> YOUR INSTRUCTIONS:
Produce word for word the lines of the data below running from the one that has "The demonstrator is" to the one that has "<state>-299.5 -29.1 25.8", inclusive, and no others.

> DATA SECTION:
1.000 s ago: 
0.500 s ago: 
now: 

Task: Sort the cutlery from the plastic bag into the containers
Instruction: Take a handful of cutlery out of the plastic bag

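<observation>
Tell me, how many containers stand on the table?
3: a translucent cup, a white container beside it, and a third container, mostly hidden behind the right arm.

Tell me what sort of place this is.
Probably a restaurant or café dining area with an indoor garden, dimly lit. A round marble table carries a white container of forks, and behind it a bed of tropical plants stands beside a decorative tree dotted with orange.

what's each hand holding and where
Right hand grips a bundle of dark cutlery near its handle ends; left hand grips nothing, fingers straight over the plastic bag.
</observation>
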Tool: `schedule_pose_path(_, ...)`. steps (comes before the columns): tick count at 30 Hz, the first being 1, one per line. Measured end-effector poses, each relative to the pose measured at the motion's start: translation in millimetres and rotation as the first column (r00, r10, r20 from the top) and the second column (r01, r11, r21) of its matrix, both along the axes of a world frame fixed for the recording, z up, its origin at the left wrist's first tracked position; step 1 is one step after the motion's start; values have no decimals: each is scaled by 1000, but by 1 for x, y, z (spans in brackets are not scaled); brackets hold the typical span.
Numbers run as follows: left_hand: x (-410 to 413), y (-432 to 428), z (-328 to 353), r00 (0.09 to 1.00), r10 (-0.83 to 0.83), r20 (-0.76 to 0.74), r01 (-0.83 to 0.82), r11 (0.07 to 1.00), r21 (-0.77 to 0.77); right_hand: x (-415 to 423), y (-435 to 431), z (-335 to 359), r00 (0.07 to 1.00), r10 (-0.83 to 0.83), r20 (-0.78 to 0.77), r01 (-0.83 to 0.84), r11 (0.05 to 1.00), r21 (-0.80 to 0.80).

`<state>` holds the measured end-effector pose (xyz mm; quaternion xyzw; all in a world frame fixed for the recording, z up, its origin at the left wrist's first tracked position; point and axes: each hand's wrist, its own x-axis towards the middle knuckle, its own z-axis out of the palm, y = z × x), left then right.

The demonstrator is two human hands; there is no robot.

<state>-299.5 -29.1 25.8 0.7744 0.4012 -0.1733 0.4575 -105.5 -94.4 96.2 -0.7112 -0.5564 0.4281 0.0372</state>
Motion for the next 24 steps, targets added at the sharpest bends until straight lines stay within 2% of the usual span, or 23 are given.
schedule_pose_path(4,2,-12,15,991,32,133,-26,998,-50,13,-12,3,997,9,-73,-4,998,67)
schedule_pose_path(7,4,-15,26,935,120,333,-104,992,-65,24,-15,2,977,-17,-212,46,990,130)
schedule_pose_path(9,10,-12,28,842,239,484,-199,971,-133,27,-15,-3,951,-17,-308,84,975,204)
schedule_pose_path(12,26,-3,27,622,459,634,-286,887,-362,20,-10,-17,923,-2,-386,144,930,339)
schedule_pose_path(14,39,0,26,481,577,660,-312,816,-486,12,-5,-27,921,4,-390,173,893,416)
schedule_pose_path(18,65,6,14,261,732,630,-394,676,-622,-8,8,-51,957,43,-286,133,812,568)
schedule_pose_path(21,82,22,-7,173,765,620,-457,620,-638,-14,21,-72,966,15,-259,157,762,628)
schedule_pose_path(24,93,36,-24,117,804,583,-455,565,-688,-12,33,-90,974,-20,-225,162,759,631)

> EXERCISE RESULT:
The demonstrator is two human hands; there is no robot.

<state>-299.5 -29.1 25.8 0.7744 0.4012 -0.1733 0.4575 -105.5 -94.4 96.2 -0.7112 -0.5564 0.4281 0.0372</state>

The answer has been given, and the exercise is done.